Celtic Knot Conference 2020/Keynote: Strategies for scaling up the Irish language Wikipedia

Welcome to the note-taking pad of one of the Celtic Knot Conference 2020 sessions! This space is dedicated to collaborative note-taking, comments and questions to the speaker(s). You can edit this document directly, and use the chat feature in the bottom-side corner.

✨⏯️ Session details[edit]

Name: Keynote by Kevin Scannell
Speaker: Kevin Scannell - https://en.wikipedia.org/wiki/Kevin_Scannell - https://cs.slu.edu/~scannell/
Link to the video/replay: https://www.youtube.com/watch?v=fmoG7QIzB7s
More details: ...

💬❓ Questions[edit]

Feel free to add questions here, while or after watching the session. Please add your (user)name in bracket after the question. The host of the session will pick a few questions to ask them during the livestream. The speaker or other participants will answer on this pad (asynchronously: the answer may come in a few hours or days).'

Amir (User:Amire80): I'd love to hear more about the usage of machine translation.
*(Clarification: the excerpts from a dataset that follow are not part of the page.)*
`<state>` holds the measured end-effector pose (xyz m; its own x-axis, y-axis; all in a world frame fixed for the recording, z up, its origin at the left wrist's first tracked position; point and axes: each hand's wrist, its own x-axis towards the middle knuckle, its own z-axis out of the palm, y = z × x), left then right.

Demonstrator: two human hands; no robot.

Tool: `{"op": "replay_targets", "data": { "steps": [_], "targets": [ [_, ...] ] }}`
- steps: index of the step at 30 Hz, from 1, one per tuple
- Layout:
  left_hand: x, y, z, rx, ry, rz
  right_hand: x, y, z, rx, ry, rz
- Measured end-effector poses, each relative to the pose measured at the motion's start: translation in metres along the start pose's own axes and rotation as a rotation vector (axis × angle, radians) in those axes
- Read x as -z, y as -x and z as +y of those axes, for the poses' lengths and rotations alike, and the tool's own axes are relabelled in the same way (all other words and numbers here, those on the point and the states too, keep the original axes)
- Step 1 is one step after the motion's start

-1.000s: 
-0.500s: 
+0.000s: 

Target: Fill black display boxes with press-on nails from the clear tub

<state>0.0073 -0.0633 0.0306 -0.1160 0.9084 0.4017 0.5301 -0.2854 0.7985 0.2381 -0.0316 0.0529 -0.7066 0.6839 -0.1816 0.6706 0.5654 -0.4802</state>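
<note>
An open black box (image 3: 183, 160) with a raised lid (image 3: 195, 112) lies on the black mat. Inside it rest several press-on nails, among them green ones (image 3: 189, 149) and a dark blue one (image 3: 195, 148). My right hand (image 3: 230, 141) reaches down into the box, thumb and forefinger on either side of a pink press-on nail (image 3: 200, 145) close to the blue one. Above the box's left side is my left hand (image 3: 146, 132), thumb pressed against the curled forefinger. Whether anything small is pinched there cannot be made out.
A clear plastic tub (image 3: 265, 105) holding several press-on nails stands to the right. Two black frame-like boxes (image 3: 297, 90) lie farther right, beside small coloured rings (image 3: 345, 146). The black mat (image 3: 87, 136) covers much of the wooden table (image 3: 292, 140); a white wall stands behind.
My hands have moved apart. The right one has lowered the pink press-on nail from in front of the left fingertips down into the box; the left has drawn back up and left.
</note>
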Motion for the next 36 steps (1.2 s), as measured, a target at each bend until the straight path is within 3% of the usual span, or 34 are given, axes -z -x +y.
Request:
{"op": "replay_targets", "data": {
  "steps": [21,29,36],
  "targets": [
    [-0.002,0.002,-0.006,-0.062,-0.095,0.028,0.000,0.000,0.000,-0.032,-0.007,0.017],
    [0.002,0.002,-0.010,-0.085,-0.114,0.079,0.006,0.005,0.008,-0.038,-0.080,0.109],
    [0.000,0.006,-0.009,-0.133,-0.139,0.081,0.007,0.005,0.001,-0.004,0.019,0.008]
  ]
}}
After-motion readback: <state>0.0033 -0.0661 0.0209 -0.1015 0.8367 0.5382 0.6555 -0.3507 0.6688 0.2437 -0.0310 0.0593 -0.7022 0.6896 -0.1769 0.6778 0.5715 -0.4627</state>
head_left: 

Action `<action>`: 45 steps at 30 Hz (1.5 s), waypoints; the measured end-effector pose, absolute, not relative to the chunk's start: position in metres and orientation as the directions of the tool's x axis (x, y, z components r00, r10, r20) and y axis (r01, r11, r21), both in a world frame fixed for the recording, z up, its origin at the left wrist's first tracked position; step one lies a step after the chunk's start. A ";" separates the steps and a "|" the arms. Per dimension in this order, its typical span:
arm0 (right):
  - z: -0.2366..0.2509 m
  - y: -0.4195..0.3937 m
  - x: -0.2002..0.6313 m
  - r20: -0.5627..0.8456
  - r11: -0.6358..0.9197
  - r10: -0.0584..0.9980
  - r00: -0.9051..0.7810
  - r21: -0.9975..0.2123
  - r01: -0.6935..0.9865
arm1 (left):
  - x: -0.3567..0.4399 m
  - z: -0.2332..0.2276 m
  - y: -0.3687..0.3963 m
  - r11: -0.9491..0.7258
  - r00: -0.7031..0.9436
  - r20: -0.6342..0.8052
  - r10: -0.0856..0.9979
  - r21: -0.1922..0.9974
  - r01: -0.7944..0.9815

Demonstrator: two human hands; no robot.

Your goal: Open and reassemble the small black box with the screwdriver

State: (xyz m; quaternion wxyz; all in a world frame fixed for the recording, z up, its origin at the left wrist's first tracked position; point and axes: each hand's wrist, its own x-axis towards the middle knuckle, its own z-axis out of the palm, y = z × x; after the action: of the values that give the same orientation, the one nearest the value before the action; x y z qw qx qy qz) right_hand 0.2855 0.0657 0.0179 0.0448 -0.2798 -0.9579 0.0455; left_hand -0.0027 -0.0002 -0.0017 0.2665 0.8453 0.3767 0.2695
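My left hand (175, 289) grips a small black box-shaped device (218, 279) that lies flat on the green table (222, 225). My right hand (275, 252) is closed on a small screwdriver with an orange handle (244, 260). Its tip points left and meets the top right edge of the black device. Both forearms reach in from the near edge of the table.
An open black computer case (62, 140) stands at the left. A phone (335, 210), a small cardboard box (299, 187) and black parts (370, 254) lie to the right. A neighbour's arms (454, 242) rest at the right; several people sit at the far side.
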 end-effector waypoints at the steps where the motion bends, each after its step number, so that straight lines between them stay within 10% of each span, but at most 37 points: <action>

Some people love it and some—not so much. How do you use it? What challenges to you have? Do you paste manually from Google Translate, or do you use the Content Translation extension? Are there MT engines that are better than Google Translate, at least in some way?

(User:michaelgraaf) When the translation quality from Content Translation tool is poor, it's difficult to get editors to use it even if you tell them that's the way to improve it. Vicious circle.

Amir: Do people prefer to type from scratch? They can type from scratch in Content Translation, and enjoy things like easy image and link adaptation.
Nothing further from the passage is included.